As I'm sure is the case for everyone, the projects I work in are 
under a seemingly unending deluge of vulnerability reports from 
researchers using LLMs to mine for security gold in our software. At 
the same time, we see maintainers on our projects relying on 
LLM-oriented tools to develop fixes for vulnerabilities and compose 
prose for advisories.

While I take a moment to catch my breath, this new Bizarro World 
we're all living in has gotten me thinking about the risks of public 
LLM services to embargoed vulnerability handling workflows and 
traditional coordinated disclosure. The operators of these LLM 
services are known to feed prompts and results back into their 
training data, presumably making it faster and easier for the same 
information to be found later by other users of the same service.  
Would keeping embargoes short help to mitigate related risks of 
parallel rediscovery or outright disclosure to other LLM users?

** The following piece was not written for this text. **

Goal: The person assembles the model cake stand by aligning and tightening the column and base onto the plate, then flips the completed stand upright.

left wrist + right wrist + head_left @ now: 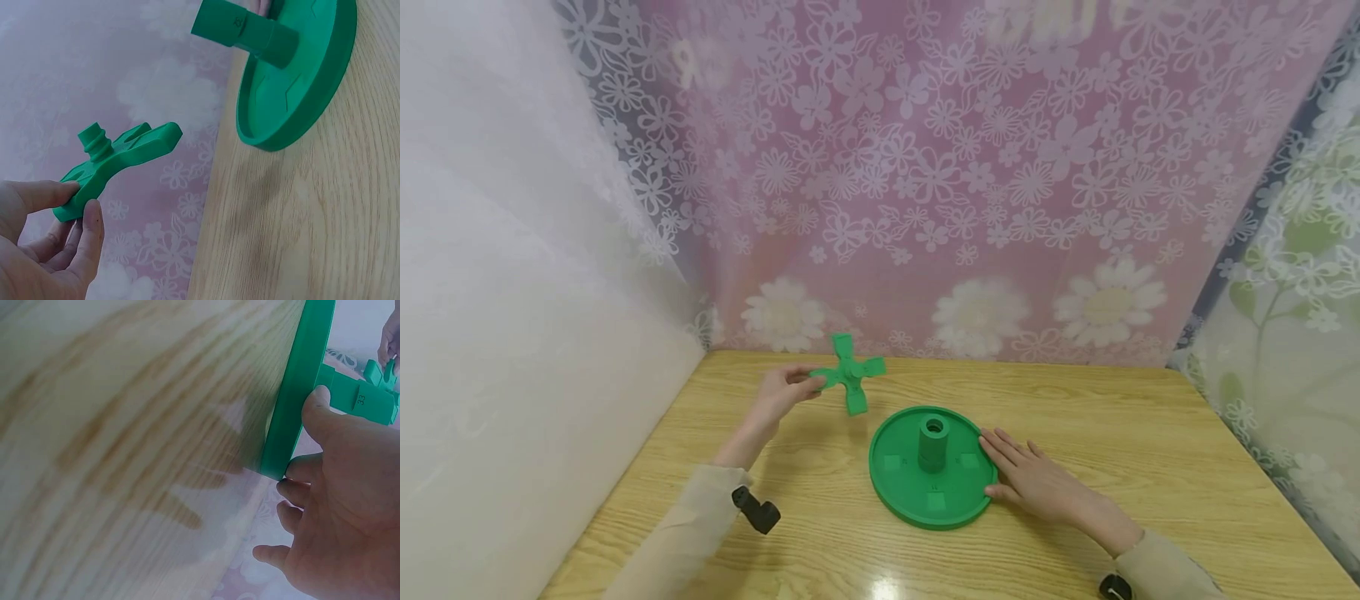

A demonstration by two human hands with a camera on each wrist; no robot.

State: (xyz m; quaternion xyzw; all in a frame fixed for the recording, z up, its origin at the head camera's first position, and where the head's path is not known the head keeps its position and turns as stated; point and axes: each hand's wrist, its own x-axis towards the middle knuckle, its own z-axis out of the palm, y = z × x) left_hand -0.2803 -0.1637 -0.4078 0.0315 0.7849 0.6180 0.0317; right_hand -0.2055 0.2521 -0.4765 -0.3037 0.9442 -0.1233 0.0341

It 
seems to me that there must be some inherent lag in this process, 
but how much?

I'm sorely tempted, both due to the increased volume and the risk of 
premature disclosure, to just assume that any vulnerability reported 
as a result of research using an LLM is trivially discoverable by 
others, and give up trying to pretend there's any point to working 
it under embargo. Similarly, it makes sense to me that patch 
development and descriptive prose shouldn't be produced with LLM 
assistance for any vulnerability that is being worked under an 
embargo.

I can't be the only one whose been pondering this... what positions 
have the rest of you taken?

[P.S. No LLMs were exploited in the making of this message.]